Aim of the task — Write out the whole listing exactly; no images belong in it.
- Opening Delimiter -
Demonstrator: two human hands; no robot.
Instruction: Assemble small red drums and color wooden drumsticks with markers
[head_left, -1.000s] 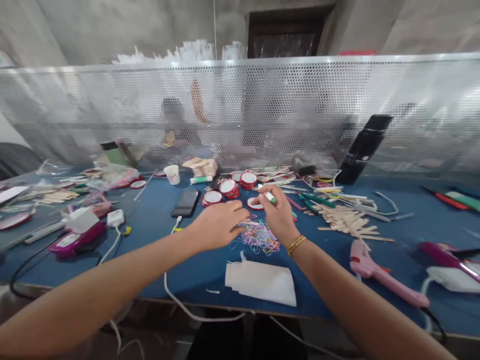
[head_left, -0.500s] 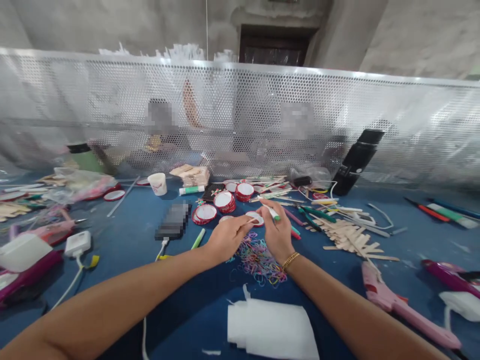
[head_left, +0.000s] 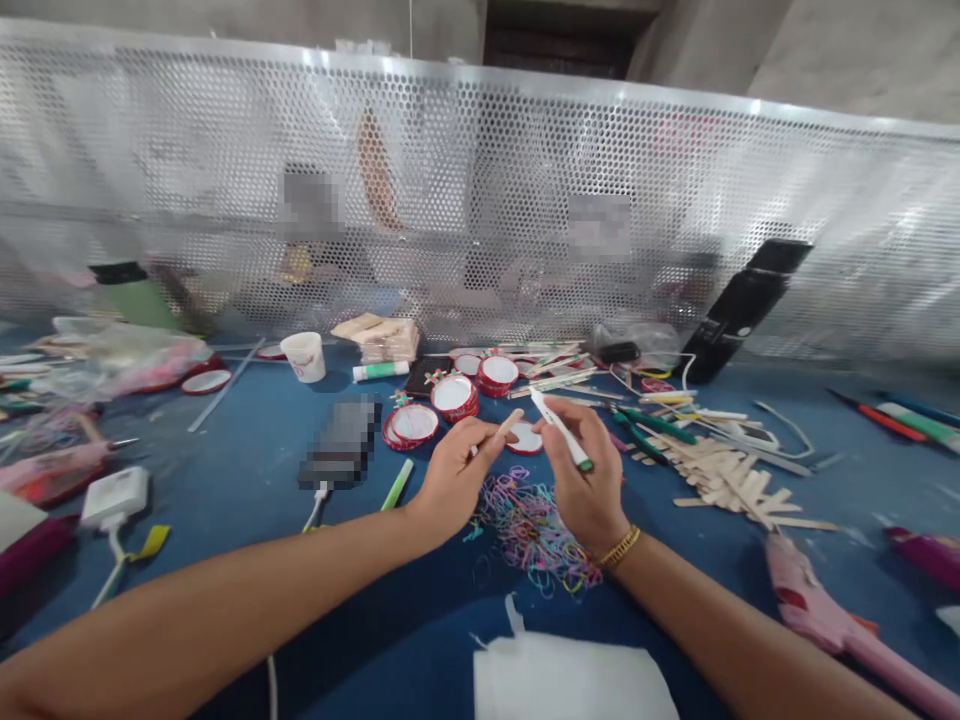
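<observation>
My left hand [head_left: 456, 478] pinches a wooden craft stick [head_left: 513, 422], whose rounded end points up and to the right. My right hand [head_left: 589, 478], with a gold bracelet at the wrist, grips a white marker [head_left: 559, 425] with a green end; its other end tilts up towards the left. Between and behind the hands lies a round red-rimmed white disc [head_left: 526, 438]. A tangle of coloured rubber bands [head_left: 529, 535] spreads on the blue table just below both hands. Red-rimmed discs stand in stacks [head_left: 454, 395] beyond my left hand.
At left are a phone [head_left: 341, 440], a paper cup [head_left: 304, 358] and a green marker cap [head_left: 397, 484]. Loose craft sticks [head_left: 731, 475], pliers [head_left: 645, 435] and a pink glue gun [head_left: 817, 610] lie at right. White sheet material [head_left: 574, 680] sits in front; a perforated metal panel [head_left: 450, 200] stands behind.
My hands have moved apart; the marker has turned and the craft stick now shows more clearly. The view has tipped downward slightly and come closer.
</observation>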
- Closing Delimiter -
Your response —
Demonstrator: two human hands; no robot.
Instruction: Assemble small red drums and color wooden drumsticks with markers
[head_left, -1.000s] 
[head_left, -0.500s] 
[head_left, +0.000s] 
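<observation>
My left hand [head_left: 456, 478] pinches a wooden craft stick [head_left: 513, 422], whose rounded end points up and to the right. My right hand [head_left: 589, 478], with a gold bracelet at the wrist, grips a white marker [head_left: 559, 425] with a green end; its other end tilts up towards the left. Between and behind the hands lies a round red-rimmed white disc [head_left: 526, 438]. A tangle of coloured rubber bands [head_left: 529, 535] spreads on the blue table just below both hands. Red-rimmed discs stand in stacks [head_left: 454, 395] beyond my left hand.
At left are a phone [head_left: 341, 440], a paper cup [head_left: 304, 358] and a green marker cap [head_left: 397, 484]. Loose craft sticks [head_left: 731, 475], pliers [head_left: 645, 435] and a pink glue gun [head_left: 817, 610] lie at right. White sheet material [head_left: 574, 680] sits in front; a perforated metal panel [head_left: 450, 200] stands behind.
My hands have moved apart; the marker has turned and the craft stick now shows more clearly. The view has tipped downward slightly and come closer.
</observation>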

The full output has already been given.